La ricerca potrebbe essere migliorata studiando i sessi in parallelo o in gruppi misti, invece che sperimentare su un sesso dopo l’altro e rendere il primo insieme di risultati lo standard. I ricercatori dovrebbero iniziare con coorti di sesso misto ed esaminare i dati relativi a potenziali differenze di sesso. Se non risultano chiare differenze di sesso è ragionevole procedere con coorti di sesso misto. Se i dati suggeriscono invece una differenza di sesso è appropriato studiare coorti separate.
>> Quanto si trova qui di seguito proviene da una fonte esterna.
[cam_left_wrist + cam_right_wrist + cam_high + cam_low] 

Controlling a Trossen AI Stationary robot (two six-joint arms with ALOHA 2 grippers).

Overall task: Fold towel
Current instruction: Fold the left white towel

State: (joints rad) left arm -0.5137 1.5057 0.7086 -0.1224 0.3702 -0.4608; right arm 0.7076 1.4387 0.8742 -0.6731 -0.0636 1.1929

La semplice inclusione quantitativa potrebbe portare anche ad altri problemi: Ann Fink, neuroscienziata femminista e studiosa di genere presso la Lehigh University, ha raccontato che nel 2013, per esempio, la Food and Drug Administration, ha emanato una linea guida che consigliava alle donne di assumere metà dose del sonnifero Ambien rispetto agli uomini, perché le donne segnalavano effetti collaterali più gravi. Ma in quel caso il problema del dosaggio sbagliato era riconducibile al peso corporeo, non al sesso biologico: affermare che il problema fosse una differenza di sesso ha portato a sottodosare le donne in sovrappeso.